Save America Motorcycle Ride

Abuse & State Reform School

November 22nd, 2009

Crist, others, bear shame for the white house boys

Silence is a terrible thing.
In this case, however, silence speaks volumes about our state’s elected officials, especially Governor Charlie Crist. When most thinking people would expect an official outcry about the inhuman and inhumane conditions at the Dozier School for Boys in Marianna, all we get from senior elected officials in this state is silence.
White HouseThe lack of public response by the state’s leadership to media revelations of the horrors at the Dozier School – and the pain and suffering inflicted on boys in its infamous white house – leads one to conclude one of three things about Crist and others in a position to force change, all unflattering: One, they just don’t care; two, they don’t believe the media and eye-witness reports of the shocking conditions at the “school”; or three, the boys are too young to vote and therefore don’t merit attention.
Rather than grabbing self-serving headlines by empanelling a statewide grand jury to investigate official corruption in public office in Florida, Crist should have been at the gates of Dozier demanding the warden’s head and initiating the process to close the place to bring an end once and for all to the concentration-camp-like treatment of the inmates there. (He still would have gotten the positive media attention he so craves).
It has always been said that you can judge the humanity of a society by the way it treats the less fortunate among its citizens, and all Floridians can share some of the shame for the legacy of pain that has been written into the history books by the Dozier School. And yet, our share of the shame is lessened by the reality that we, as individuals, have little real power to change what goes on there. History has shown that governor after governor has neglected to take corrective action to protect the boys sentenced to serve hard time there, a dereliction of duty that appropriately increases their personal measure of the collective shame for allowing those evils to continue.
This is 2009, the facts about Dozier have been well established by the media once again, and it’s time to put in place a plan to gradually reduce the staff and inmate population and close the facility.
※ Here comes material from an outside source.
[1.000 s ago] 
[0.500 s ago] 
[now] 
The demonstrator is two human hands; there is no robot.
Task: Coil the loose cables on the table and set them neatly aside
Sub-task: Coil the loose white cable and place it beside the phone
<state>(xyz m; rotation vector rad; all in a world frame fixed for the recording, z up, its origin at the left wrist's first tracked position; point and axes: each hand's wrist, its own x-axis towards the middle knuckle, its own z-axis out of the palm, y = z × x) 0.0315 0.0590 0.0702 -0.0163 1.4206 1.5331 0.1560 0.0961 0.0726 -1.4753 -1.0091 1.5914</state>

If Crist and others in positions of leadership in the state aren’t concerned or caring enough to do it – or just lack the chutzpah – then the federal courts should take over and begin the process.
And, if our state’s leadership needs evidence of the evils there from one more eye witness – one more victim of abuse at Dozier – I’ll be glad to share with them my personal experience there as one of the white house boys.
(Bernie DeCastro, an Ocala resident, is an independent candidate for U.S. Senate in 2010.)